In a companion paper, Potential Growth: Outlook and Options for the Russian Federation, my colleague Yoki Okawa and I asked three questions about Russia’s potential growth:

First, how has Russia’s potential growth evolved over the last 17 years?

Second, what is the outlook for Russia’s potential growth over the next 10 years?

Third, what can be done to lift Russia’s potential growth?

On the first question - of its past trajectory - we found that potential growth in Russia has slowed since the early 2000s. But this is not a Russia-specific trend; it is a global phenomenon. During 2013-17, potential growth was below its longer-term average in 87 percent of advanced economies and in almost half of emerging markets and developing economies. However, the slowdown was more serious in Russia, reflecting weaker productivity growth and worse demographic outcomes (which reduces the working-age population).

On the second question - of its future trajectory - based on recent trends, Russia’s potential growth would continue its gradual, declining trend, from 1.5% in 2017 to 1.3% by 2024, after which it recovers a bit (primarily because of demographic improvements).

On the third, and most interesting question: can the gradual, declining trend in potential growth be reversed?
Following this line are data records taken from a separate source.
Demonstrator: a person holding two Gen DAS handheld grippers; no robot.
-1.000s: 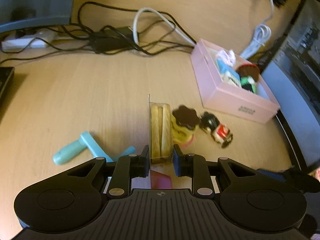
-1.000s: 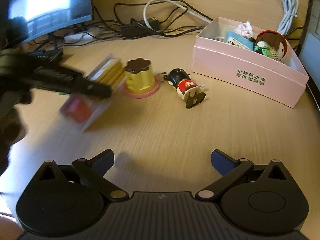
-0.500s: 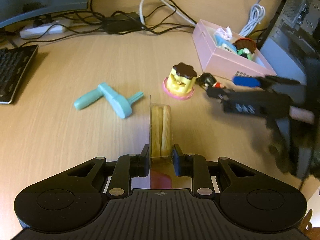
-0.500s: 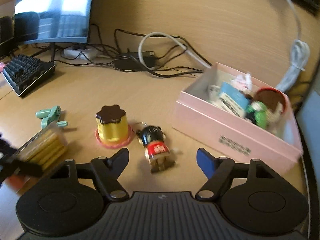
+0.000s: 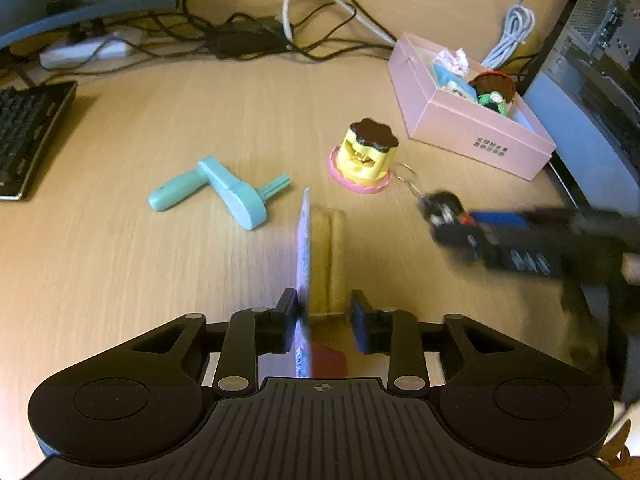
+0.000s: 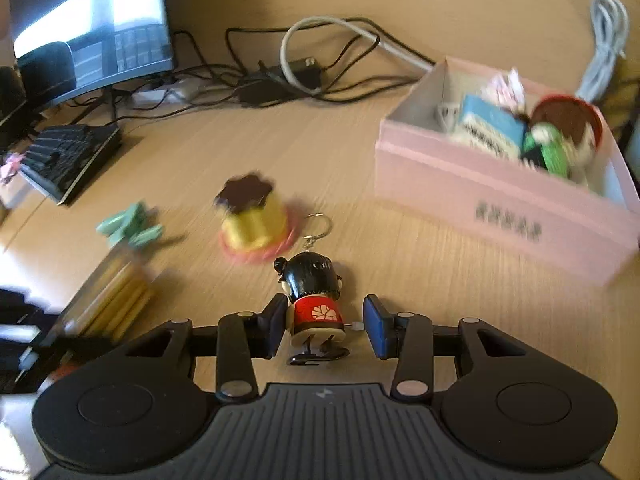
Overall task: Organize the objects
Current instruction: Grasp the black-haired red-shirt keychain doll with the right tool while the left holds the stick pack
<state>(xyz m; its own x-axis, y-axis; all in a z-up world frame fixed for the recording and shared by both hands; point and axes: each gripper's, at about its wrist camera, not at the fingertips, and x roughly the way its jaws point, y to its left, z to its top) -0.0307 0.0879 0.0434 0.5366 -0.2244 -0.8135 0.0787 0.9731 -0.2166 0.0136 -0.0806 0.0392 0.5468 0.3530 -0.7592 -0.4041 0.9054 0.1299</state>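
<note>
The right gripper (image 6: 324, 326) is closing around a little doll keychain (image 6: 314, 300) standing on the desk; its left pad touches the doll, the right one is just short. The left gripper (image 5: 324, 316) is opening, letting go of a packet of biscuit sticks (image 5: 326, 256) between its jaws. Next, I reckon, the doll gets pinched firmly and carried to the pink box (image 6: 500, 196) nearby.
</note>
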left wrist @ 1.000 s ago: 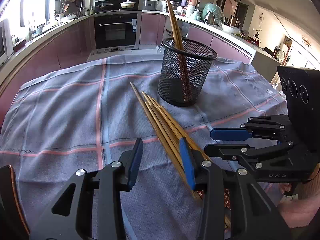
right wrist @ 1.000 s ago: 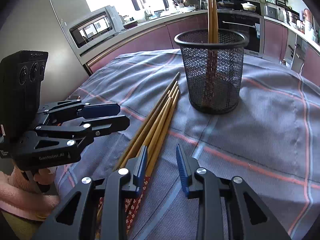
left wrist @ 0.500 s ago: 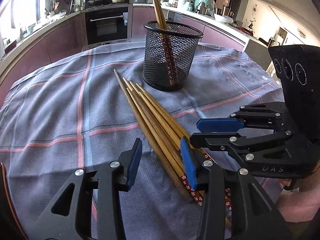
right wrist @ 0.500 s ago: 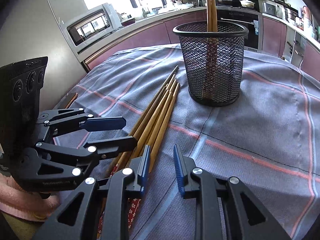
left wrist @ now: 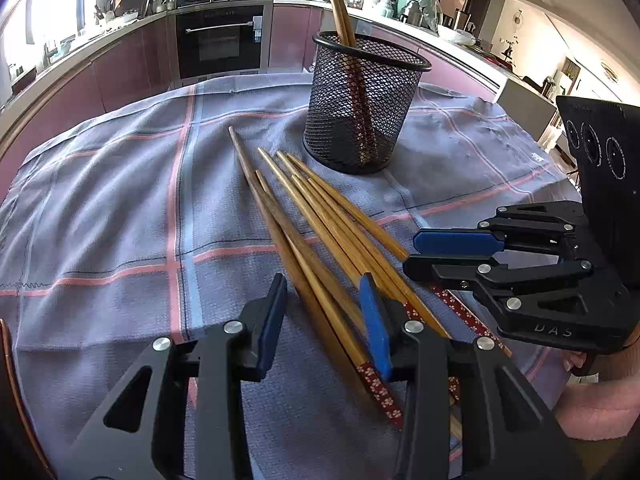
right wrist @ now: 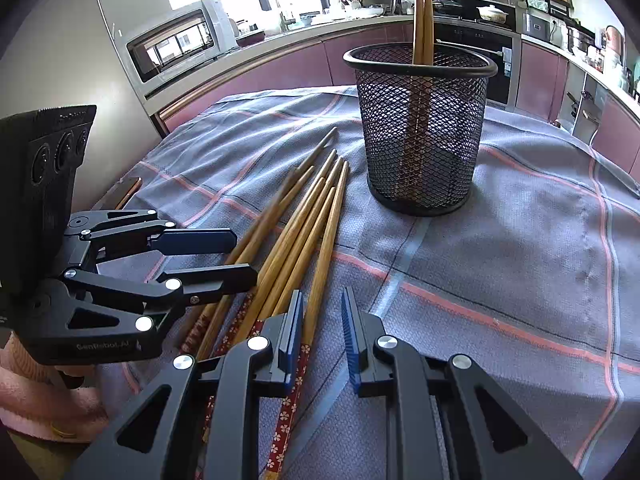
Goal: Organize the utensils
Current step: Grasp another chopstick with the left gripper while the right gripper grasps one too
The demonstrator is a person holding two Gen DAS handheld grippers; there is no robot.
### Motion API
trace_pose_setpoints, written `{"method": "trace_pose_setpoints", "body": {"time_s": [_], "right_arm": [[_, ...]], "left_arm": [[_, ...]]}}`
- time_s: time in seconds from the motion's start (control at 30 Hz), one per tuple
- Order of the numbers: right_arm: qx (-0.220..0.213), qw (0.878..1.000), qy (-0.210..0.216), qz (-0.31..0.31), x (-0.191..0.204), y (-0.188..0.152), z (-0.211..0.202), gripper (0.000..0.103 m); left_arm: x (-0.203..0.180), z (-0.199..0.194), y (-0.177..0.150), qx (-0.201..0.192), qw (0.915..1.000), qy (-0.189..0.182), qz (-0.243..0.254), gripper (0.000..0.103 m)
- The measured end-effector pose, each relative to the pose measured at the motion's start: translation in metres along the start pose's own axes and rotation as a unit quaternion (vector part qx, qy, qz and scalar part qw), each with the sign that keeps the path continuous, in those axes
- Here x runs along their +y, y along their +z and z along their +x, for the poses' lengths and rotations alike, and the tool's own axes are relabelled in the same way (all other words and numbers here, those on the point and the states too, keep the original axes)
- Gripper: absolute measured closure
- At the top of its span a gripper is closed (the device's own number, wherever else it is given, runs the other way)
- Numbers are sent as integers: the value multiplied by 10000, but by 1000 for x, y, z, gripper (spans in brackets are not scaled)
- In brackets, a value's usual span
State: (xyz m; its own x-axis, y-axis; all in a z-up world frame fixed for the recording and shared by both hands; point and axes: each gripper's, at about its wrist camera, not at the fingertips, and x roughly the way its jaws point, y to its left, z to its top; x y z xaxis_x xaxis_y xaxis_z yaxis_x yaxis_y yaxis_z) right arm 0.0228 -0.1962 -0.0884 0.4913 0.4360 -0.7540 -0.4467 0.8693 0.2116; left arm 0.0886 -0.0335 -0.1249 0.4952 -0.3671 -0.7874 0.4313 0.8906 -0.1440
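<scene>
A desk draped in a grey-blue cloth [left wrist: 120,208] with pink and blue stripes fills the room's middle, kitchen cabinets and an oven [left wrist: 218,40] behind it. Toward the far side of the cloth stands a black mesh cup [left wrist: 362,104], upright, with 2 chopsticks [right wrist: 423,12] leaning inside and poking well above its rim. Just beside the cup's base a loose bundle of chopsticks [left wrist: 320,232] lies flat on the cloth, tips fanned toward the cup, patterned red ends toward the 2 tools. The left tongs [left wrist: 324,324] hang over the near ends of that bundle, jaws closing, 2 or 3 sticks lying between the blue pads, which do not press on them. The right tongs [right wrist: 322,336] sit just beside the bundle's right edge, jaws closing too, with only bare cloth in the gap; the left pad lies over the outermost stick. A pink sleeve [left wrist: 596,408] shows behind the right tool in the left view.
</scene>
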Motion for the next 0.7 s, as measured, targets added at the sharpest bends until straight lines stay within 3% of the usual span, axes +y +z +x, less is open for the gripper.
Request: {"method": "trace_pose_setpoints", "body": {"time_s": [0.17,0.47,0.7], "right_arm": [[3,10000,-36,-15,1,1,2,86],[25,9998,-135,-116,3,6,4,86],[58,9997,-171,-167,6,9,8,86]], "left_arm": [[13,-3,-2,8,9995,-227,-238,70],[21,-2,-2,8,9993,-177,-319,71],[27,2,1,71,9979,-310,-562,84]]}}
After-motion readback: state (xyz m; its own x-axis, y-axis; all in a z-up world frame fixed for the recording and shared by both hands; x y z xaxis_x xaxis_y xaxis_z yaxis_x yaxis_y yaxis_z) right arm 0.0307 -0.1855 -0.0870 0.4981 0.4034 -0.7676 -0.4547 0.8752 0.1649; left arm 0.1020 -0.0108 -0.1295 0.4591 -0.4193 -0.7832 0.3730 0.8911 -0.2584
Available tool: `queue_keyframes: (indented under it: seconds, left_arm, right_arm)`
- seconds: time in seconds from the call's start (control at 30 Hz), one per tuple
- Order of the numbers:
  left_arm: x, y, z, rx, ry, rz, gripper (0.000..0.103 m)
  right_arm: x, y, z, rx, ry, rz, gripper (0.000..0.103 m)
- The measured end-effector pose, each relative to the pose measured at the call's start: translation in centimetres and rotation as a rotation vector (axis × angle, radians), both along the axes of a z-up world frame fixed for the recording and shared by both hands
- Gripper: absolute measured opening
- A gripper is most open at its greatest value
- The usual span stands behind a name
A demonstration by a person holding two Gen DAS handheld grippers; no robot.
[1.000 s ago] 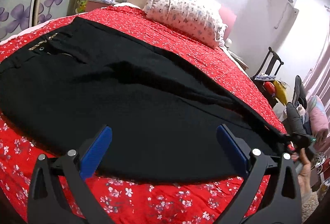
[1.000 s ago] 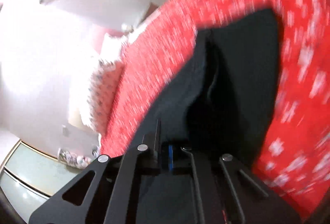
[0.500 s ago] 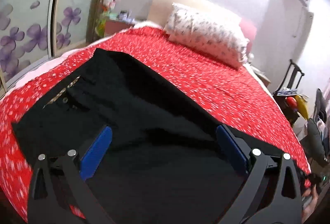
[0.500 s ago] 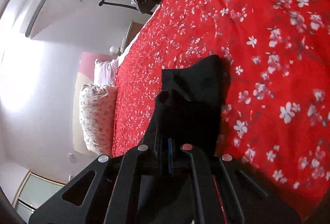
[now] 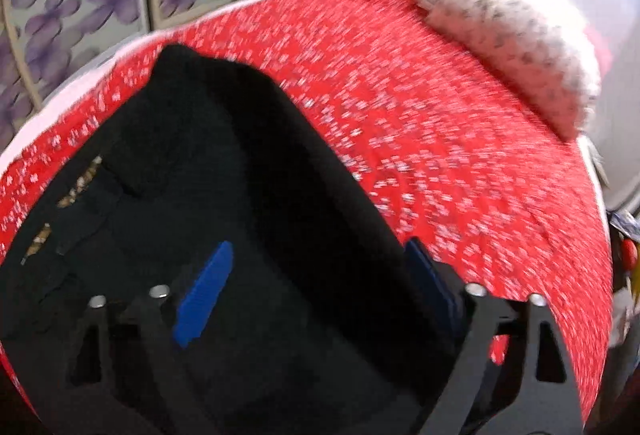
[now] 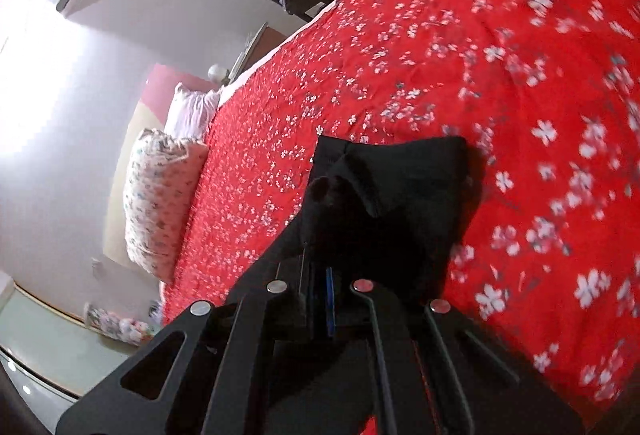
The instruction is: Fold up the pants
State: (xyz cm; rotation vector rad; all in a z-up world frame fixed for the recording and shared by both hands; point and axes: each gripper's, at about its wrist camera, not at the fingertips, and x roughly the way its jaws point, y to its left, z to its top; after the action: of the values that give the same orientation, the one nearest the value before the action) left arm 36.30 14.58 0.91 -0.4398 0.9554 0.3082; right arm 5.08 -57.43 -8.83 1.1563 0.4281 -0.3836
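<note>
Right wrist view: right gripper (image 6: 320, 275), jaws pinching black pants (image 6: 400, 187) on bed (image 6: 440, 55). Left gripper (image 5: 320, 291) over pants, jaws spread w/ nothing pinched, just been closing.

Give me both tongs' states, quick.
Left tongs: open, just been closing, over the black pants, gripping nothing.
Right tongs: shut on the pants.

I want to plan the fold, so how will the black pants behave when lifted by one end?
Probably floppy: the end of the black pants pinched by the right gripper crumples into soft folds. Likely to drape and drag rather than slide cleanly, since the rest lies slack across the red bedspread.
</note>
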Motion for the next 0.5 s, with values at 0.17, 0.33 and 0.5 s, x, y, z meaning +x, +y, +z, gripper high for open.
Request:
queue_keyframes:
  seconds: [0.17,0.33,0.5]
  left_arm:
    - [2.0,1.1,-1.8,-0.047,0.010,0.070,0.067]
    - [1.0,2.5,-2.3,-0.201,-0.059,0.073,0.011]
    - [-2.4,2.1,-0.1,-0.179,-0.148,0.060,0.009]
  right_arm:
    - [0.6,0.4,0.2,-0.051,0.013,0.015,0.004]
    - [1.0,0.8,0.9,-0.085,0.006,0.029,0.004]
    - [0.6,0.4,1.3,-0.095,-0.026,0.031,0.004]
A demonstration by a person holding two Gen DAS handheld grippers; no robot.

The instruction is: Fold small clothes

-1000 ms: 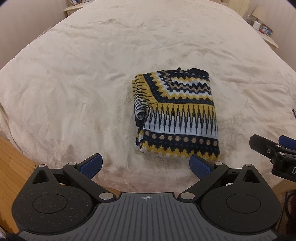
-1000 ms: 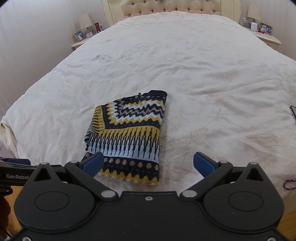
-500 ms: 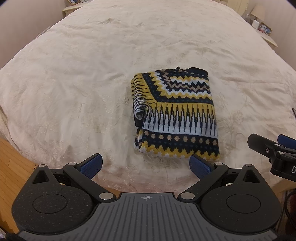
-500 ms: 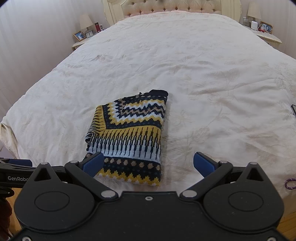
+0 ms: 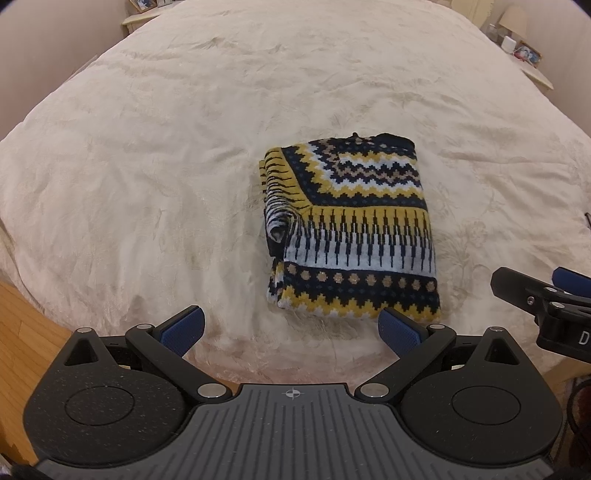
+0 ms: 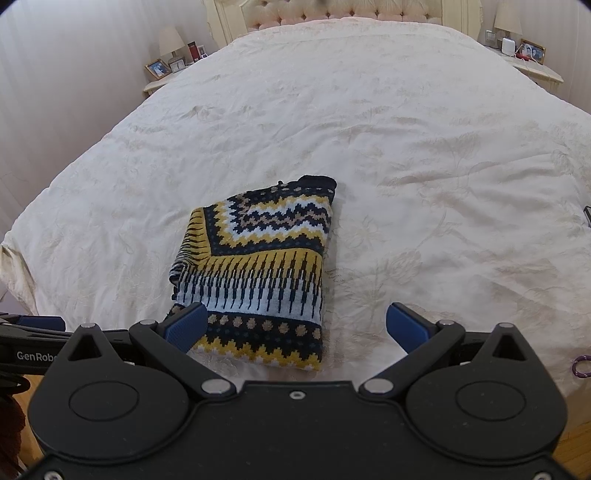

We simulated the effects of recently passed and proposed reforms being considered by Russian policy makers. Specifically, in addition to pension reform, which is now underway, we consider reforms that could bring about more inward migration, higher investment, and increase productivity growth.

Under certain assumptions, discussed in the paper, increases in retirement age, inward migration, investment, and productivity contribute 0.4, 0.2, 0.6, and 0.3 percentage points, respectively, to the increase in Russia’s potential growth rate by 2028. But don’t let these seemingly small numbers fool you. Adding them up means an additional increase of 1.5 percentage points: that is, potential growth could double itself to about 3 percent by 2028. Moreover, the impact of these reforms is felt even in preceding years (for example, potential growth reaches 2.5% by 2024).

One important point: we found that potential growth is most sensitive to changes in productivity growth. This suggests that reforms that increase productivity may have the most impact on lifting Russia’s potential growth. In our simulations, we were rather conservative in our assumption of an increase in productivity growth. We assumed that productivity growth would increase by only +0.3 percentage point from its baseline value in 2028. However, if productivity growth were to increase faster than in our somewhat dismal assumption, potential growth would be even higher, and double itself before 2028.

You are probably asking yourself, could productivity growth be possibly faster? It could, with quicker actions in the three areas of competition, innovation, and skills. While Russia has made remarkable strides in climbing to #31 in the World Bank’s Doing Business indicators (compared to #120, seven years back), overall competition conditions have not improved as rapidly: Russia ranks #95 out of 137 countries on the Global Competitiveness Index’s competition perceptions indicator.

On innovation, one challenge is increasing currently low overall spending, especially in Research & Development (R&D). Russia spends less than half of the OECD average on R&D. Moreover, the state accounts for a high 68% of all R&D spending (in contrast to South Korea’s 22%). On skills and learning, Russia does rather well in various international rankings in terms of math, reading and science. But Russian students are below the OECD average in “softer” skills such as collaborative problem solving. Targeted interventions in such non-technical areas would help.

Are these reforms doable? Technically, yes, certainly. But luck, timing, and political economy are crucial make-or-break factors. Living and working in Russia has taught me one thing, however: Russia surprises! Most recently, it has successfully embarked on reforms that reduce the effect of external shocks and volatile commodity prices on the economy (through the new fiscal rule and adopting an inflation-targeting regime).

As a cautious optimist, I would like to believe that faster-than-expected potential growth may well be the upside risk that surprises.